SOPA/PIPA

Today many of the larger websites in the US have gone dark today to bring attention to legislation currently going through congress that would hurt the internet if passed as is. I encourage you today to look at and understand SOPA and PIPA, and if you can sign a petition or contact your representatives so that this does not pass as is.

Articles with links for further info: Mashable talks about why this legislation is dangerous, CNN Money discusses the legislation and why it matters, and a  New York Times article about the event today.

Here is a petition from Google: End Piracy, Not Liberty

I support the effort to protect intellectual property online and to make laws better in that regard. However, I cannot support these bills as they are with the ability to take down a website without having to prove that there is actually a problem. And doing it in a way that the website would not be able to recover or really even fight for its own reputation.

Here is what Wikipedia says about the legislation:

“SOPA and PIPA would put the burden on website owners to police user-contributed material and call for the unnecessary blocking of entire sites. Small sites won’t have sufficient resources to defend themselves. Big media companies may seek to cut off funding sources for their foreign competitors, even if copyright isn’t being infringed. Foreign sites will be blacklisted, which means they won’t show up in major search engines. SOPA and PIPA would build a framework for future restrictions and suppression.

In a world in which politicians regulate the Internet based on the influence of big money, Wikipedia — and sites like it — cannot survive.

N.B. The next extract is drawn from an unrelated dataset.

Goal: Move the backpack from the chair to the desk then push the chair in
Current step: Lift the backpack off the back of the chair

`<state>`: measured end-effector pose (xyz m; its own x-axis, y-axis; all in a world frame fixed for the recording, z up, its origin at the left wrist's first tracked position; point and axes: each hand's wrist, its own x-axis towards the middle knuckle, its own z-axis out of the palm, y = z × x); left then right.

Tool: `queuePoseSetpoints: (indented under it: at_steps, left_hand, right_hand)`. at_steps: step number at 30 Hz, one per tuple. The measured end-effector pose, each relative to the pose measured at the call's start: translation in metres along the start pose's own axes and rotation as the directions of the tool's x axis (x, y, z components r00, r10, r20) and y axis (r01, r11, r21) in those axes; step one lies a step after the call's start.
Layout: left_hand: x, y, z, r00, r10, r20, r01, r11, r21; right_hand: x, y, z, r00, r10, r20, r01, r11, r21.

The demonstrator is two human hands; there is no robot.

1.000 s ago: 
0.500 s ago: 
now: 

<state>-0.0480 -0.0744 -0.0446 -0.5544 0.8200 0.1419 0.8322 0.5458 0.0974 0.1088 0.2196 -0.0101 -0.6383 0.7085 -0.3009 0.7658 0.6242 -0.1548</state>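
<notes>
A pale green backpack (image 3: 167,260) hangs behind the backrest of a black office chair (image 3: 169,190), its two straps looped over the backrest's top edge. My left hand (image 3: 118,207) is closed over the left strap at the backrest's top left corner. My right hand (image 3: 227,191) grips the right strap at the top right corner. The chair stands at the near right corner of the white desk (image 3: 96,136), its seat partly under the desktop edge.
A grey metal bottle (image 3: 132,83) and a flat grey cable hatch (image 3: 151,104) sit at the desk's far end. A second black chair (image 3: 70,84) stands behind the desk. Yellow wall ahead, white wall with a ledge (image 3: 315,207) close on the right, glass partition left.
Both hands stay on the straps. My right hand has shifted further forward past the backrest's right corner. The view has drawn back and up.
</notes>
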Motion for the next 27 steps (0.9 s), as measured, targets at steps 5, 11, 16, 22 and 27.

Congress says it’s trying to protect the rights of copyright owners, but the “cure” that SOPA and PIPA represent is worse than the disease. SOPA and PIPA are not the answer: they would fatally damage the free and open Internet.”

Some websites that are taking part in the blackout: Google (take a look at the censor bar over their logo)

Wikipedia has a blackout page on the english language version of their site (see it here)

wordpress.com has censor bars all over the main page stories, Moveon.org, Craigslist, Reddit, Boing Boing, Firefox browser creator Mozilla, and the Cheezburger network are all participating today.